_Data segment:_
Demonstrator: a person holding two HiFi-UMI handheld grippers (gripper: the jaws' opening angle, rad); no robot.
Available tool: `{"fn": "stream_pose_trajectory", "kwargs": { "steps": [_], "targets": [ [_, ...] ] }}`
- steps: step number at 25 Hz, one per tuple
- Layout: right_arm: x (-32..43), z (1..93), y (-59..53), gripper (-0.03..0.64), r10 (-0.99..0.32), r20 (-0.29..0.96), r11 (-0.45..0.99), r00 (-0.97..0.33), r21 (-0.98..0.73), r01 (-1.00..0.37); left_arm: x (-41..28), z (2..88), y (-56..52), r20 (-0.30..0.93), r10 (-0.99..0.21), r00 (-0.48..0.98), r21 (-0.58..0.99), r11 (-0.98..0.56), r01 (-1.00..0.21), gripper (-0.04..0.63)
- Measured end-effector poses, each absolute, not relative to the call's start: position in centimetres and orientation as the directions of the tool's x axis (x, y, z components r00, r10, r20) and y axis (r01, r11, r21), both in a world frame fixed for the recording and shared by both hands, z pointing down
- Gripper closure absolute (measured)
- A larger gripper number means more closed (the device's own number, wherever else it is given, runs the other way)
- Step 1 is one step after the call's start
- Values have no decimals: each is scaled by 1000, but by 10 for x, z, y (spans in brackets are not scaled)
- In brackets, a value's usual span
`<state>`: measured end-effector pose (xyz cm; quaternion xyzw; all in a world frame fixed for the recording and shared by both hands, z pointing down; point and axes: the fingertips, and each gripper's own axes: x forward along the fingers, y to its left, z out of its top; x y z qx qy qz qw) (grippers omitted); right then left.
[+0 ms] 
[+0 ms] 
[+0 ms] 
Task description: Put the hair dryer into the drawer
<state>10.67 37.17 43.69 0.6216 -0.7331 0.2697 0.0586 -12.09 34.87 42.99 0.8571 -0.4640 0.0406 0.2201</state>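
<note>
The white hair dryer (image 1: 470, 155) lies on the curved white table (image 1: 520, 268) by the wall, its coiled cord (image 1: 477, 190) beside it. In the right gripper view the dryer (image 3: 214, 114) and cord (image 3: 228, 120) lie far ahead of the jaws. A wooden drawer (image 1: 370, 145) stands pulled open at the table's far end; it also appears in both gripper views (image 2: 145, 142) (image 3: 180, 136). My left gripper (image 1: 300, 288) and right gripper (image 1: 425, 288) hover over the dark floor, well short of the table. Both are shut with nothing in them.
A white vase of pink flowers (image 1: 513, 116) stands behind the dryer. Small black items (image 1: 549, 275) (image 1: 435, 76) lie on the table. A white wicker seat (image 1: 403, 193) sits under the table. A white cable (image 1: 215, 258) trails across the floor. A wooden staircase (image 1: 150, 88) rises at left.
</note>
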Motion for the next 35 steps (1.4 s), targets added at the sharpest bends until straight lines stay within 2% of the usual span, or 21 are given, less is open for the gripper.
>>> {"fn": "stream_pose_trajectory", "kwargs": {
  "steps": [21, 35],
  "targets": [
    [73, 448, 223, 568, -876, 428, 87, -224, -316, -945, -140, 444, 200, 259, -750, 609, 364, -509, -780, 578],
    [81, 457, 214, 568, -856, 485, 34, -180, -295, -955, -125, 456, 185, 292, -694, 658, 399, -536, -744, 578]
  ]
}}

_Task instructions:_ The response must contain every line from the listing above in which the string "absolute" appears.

_Solution for this exercise:_
- Measured end-effector poses, each absolute, not relative to the call's start: position in centimetres and orientation as the directions of the tool's x axis (x, y, z components r00, r10, r20) and y axis (r01, r11, r21), both in a world frame fixed for the recording and shared by both hands, z pointing down
- Gripper closure absolute (measured)

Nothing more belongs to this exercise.